Zózimo cunhou a expressão repetida ad nauseam naqueles tempos, “ganha-se pouco, mas é divertido”. De fato era divertido ainda mais porque perto das redações instalava-se sempre um bar. Hoje, essa tradição resiste apenas em poucos lugares, na Alameda Barão de Limeira, certamente. Sabe-se também da origem da palavra “passaralho”, narrada por Joaquim Ferreira dos Santos. Seu xará Joaquim Campelo era o autor: “criou-a durante uma bebedeira com o colega Jorge Cabral, num bar do Flamengo. Os dois conversavam sobre as demissões que, em 1973, sucederam-se à saída de Alberto Dines. No voo livre das ideias, os dois juntaram pássaro com você-sabe-o-quê e deu-se o sinônimo para demissões em massa. Outra palavra inventada por Campelo foi “pré-estreia”, a partir de avant-première.
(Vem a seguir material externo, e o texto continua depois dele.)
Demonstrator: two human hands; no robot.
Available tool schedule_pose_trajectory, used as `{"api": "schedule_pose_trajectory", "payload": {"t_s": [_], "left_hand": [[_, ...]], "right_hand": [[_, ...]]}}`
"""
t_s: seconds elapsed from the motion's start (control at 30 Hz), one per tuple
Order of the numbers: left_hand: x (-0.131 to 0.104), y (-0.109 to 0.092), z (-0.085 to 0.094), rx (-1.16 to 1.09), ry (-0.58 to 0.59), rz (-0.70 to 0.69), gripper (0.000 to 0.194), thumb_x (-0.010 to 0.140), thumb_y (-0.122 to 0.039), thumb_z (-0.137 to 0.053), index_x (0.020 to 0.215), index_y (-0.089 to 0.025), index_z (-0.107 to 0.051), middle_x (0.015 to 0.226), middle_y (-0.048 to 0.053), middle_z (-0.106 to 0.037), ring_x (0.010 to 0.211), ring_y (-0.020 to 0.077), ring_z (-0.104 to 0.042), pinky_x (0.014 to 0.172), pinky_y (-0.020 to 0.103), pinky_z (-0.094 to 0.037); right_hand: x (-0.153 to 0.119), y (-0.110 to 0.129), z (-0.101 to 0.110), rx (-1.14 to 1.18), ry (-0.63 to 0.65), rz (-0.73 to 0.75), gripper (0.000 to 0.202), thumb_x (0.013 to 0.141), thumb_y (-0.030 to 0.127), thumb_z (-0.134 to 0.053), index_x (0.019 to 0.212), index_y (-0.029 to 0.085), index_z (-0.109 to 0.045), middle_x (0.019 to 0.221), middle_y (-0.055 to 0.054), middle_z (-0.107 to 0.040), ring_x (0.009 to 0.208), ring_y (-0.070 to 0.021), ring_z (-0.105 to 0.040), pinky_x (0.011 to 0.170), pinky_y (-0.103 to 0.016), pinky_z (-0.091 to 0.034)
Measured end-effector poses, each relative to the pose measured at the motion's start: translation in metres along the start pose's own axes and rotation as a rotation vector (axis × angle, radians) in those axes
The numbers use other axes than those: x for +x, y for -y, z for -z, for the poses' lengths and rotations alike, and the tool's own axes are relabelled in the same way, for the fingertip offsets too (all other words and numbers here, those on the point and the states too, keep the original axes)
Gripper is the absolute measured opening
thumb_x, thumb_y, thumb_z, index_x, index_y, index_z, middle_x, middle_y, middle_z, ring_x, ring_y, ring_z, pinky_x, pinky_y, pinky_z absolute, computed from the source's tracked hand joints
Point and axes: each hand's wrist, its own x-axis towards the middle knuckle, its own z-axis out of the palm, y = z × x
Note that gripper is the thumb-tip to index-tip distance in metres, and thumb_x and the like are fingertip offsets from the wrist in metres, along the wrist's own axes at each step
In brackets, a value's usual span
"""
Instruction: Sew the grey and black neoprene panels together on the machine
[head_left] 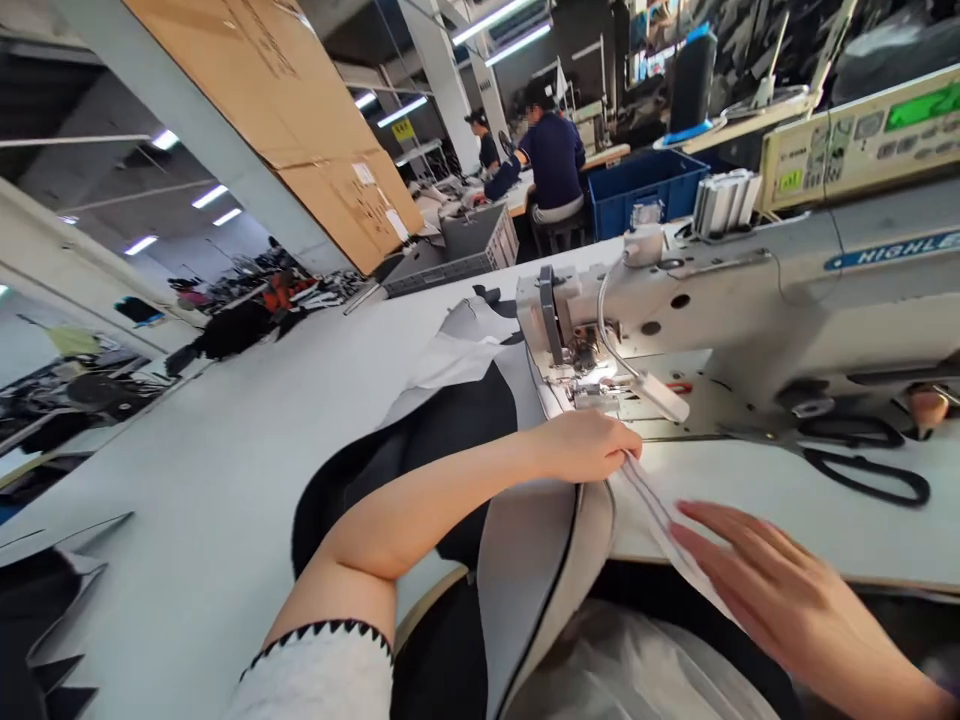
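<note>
At the sewing machine's needle area [592, 375], my left hand [589, 445] is closed in a pinch on a pale narrow fabric strip [651, 500] with a dark line along it. The strip runs down to the right, against the fingertips of my right hand [780, 580]. That hand's fingers are stretched out. Under my left wrist, a light grey fabric panel [525, 560] with a dark edge hangs over the table edge towards my lap. Black fabric [420, 450] lies beneath my left forearm. The needle itself is too small to make out.
Black-handled scissors [866, 475] lie right of the machine bed. The machine arm [840, 270] spans the right side. Dark cut pieces [45, 620] rest on the white table [225, 450]. Behind are a grey crate [480, 245], a blue bin [645, 190] and two seated people [555, 160].
</note>
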Motion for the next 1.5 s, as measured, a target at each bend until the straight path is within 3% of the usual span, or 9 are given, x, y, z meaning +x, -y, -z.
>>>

Era o tempo em que os jornalistas brincavam com as palavras.”

São livros deliciosos a ponto de termos que reduzir o ritmo da leitura, pra não acabar logo. O de Carlos Maranhão tem uma narrativa espetacular. É um livro isento e, como seus pares aqui citados, não se preocupa em santificar a personagem titulo. Parece ser um retrato fiel de Roberto Civita e narra, com detalhes, o dia em que ele sacrificou uma matéria de capa da revista Exame, atendendo a um amigo e também credor nos tempos em que a Abril comeu o pão que o diabo amassou. O amigo era Joseph Safra.

Esses eventos editoriais aqui citados são apenas algumas das boas notícias para afagar o espírito e mostrar que o papel continua sendo o suporte cheio de dignidade para quem gosta de ler. De Harry Potter a O Quinze, de Rachel de Queiroz. Por falar em Rachel, quão bela  é esta nova edição de sua obra prima, que chegou agora às livrarias. A nova edição, em capa dura e com belíssimo projeto gráfico, traz um acervo iconográfico, inclui um glossário e fortuna critica. Sai  com selo Editora José Olympio, que agora é da Editora Record.

  • Luís-Sérgio Santos é jornalista e professor da UFC.